Create a new collation object for the specified locale.

  my $coll = Unicode::ICU::Collator->new("en");
  my $coll_de = Unicode::ICU::Collator->new("de_phonebook");
available()

Return a list of the available collation locale names.

  my @locales = Unicode::ICU::Collator->available;
getDisplayName($locale, $display_locale)

Return a descriptive name of the locale $locale for display in locale $display_locale.

  # probably "English"
  my $en_en = Unicode::ICU::Collator->getDisplayName("en", "en");
  # "German"
  my $de_en = Unicode::ICU::Collator->getDisplayName("de", "en");
  # "Deutsch"
  my $de_de = Unicode::ICU::Collator->getDisplayName("de", "de");
  # "Deutsch (PHONEBOOK)"
  my $deph_de = Unicode::ICU::Collator->getDisplayName("de__phonebook", "de");

INSTANCE METHODS

cmp($str1, $str2)

Compare two strings per the collation selected, returning -1, 0, or 1 as per perl's cmp.

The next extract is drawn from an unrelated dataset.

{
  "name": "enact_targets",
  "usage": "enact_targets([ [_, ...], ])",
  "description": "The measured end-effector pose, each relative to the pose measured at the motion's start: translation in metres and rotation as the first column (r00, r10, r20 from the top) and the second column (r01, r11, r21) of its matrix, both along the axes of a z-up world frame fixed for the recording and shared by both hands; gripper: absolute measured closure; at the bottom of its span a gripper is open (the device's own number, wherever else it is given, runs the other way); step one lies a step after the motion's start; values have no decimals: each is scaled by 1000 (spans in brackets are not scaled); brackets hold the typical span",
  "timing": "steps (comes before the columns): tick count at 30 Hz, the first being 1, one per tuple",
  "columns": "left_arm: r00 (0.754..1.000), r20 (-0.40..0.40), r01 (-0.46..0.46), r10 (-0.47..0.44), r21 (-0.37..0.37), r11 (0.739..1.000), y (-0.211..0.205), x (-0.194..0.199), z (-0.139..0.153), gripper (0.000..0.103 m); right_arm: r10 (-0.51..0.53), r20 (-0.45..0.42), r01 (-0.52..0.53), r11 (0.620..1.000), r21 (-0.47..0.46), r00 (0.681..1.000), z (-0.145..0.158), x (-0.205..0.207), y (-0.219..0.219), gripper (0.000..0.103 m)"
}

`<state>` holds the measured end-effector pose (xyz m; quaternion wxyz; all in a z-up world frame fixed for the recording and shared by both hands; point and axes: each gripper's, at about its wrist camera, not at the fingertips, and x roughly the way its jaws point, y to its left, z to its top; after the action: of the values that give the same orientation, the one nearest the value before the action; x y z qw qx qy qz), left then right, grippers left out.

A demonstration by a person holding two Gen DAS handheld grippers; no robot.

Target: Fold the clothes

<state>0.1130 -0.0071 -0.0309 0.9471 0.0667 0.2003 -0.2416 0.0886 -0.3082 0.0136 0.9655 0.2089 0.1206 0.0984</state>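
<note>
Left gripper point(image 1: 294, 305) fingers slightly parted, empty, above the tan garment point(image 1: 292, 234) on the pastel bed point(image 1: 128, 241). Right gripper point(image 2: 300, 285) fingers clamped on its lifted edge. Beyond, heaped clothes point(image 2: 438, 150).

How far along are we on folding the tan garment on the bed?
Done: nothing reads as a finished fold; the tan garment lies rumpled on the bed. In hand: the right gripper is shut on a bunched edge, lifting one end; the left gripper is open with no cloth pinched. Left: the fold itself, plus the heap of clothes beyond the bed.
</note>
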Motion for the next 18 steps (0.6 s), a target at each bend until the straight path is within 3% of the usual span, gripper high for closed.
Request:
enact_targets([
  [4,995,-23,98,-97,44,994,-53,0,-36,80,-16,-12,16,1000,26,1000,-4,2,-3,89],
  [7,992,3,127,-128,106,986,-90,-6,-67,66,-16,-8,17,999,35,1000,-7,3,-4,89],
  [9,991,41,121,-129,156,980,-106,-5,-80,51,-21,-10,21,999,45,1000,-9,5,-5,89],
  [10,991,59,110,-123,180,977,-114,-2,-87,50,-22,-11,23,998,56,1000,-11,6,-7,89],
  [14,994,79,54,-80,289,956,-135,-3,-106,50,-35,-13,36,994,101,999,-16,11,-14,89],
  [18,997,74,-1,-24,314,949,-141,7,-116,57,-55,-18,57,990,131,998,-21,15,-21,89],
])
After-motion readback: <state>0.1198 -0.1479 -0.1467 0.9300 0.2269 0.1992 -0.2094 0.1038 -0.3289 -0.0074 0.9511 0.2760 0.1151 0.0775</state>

  my $cmp = $coll->cmp($str1, $str2);
  my @sorted = sort { $coll->cmp($a, $b) } @unsorted;
eq($str1, $str2)
ne($str1, $str2)
lt($str1, $str2)
gt($str1, $str2)
le($str1, $str2)
ge($str1, $str2)

Compare the strings lexically within the collation, returning true or false.

getSortKey($str)

Returns a binary string suitable for use with perl's built-in string comparison operators such as cmp, for comparing the source strings.

  my @sorted = map $_->[1],
    sort { $a->[0] cmp $b->[0] }
      map [ $coll->getSortKey($_->name), $_ ], @unsorted;
sort(@list)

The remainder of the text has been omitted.